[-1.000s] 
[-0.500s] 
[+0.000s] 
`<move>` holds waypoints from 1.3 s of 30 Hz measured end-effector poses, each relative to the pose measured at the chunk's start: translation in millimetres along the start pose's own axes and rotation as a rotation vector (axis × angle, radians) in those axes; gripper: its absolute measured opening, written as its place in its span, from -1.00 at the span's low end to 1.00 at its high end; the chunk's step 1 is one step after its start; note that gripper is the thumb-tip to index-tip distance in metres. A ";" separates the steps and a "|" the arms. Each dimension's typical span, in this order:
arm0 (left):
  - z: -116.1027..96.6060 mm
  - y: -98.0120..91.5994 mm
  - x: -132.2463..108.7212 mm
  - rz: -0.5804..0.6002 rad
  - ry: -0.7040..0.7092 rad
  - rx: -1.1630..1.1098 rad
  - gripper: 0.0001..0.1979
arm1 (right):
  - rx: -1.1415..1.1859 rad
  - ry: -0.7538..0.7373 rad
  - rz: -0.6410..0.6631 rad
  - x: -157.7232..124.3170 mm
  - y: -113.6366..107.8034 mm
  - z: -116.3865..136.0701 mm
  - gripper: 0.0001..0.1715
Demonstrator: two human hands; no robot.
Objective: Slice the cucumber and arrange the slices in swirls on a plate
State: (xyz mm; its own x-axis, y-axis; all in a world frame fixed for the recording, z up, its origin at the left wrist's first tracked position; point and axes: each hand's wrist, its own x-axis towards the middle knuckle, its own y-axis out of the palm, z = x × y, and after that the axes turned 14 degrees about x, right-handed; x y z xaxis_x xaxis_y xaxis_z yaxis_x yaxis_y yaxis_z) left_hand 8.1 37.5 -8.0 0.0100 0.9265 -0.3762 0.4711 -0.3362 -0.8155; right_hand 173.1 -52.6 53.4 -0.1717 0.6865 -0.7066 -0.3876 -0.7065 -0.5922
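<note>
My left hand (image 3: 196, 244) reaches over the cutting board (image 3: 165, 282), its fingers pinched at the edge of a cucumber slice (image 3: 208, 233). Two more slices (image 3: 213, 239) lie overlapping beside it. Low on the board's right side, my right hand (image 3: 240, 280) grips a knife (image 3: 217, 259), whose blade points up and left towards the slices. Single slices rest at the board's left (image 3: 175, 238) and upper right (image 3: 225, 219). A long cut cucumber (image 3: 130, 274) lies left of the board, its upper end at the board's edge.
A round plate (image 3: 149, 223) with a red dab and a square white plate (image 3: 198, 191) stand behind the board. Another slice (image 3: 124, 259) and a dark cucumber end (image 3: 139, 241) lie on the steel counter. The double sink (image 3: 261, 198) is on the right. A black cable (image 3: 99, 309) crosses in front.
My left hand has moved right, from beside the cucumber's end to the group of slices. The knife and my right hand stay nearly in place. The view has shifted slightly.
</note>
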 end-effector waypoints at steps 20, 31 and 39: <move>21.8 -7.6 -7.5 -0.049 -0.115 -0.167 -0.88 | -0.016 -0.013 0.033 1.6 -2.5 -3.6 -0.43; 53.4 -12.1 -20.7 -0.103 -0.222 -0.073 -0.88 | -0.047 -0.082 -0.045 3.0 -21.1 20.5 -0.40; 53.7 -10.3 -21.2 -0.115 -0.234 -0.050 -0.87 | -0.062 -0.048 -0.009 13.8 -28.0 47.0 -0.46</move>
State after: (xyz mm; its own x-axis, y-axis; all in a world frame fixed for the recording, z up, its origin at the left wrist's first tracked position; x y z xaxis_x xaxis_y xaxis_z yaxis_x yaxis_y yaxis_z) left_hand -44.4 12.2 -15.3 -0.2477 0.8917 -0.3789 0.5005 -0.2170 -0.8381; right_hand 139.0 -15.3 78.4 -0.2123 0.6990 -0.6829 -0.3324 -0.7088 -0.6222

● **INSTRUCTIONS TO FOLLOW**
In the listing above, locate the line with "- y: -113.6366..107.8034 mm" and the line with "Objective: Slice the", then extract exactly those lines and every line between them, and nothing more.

● **ANSWER SPACE**
  - y: -113.6366..107.8034 mm
  - z: -116.3865..136.0701 mm
  - gripper: 0.0001..0.1715
Demonstrator: two human hands; no robot.
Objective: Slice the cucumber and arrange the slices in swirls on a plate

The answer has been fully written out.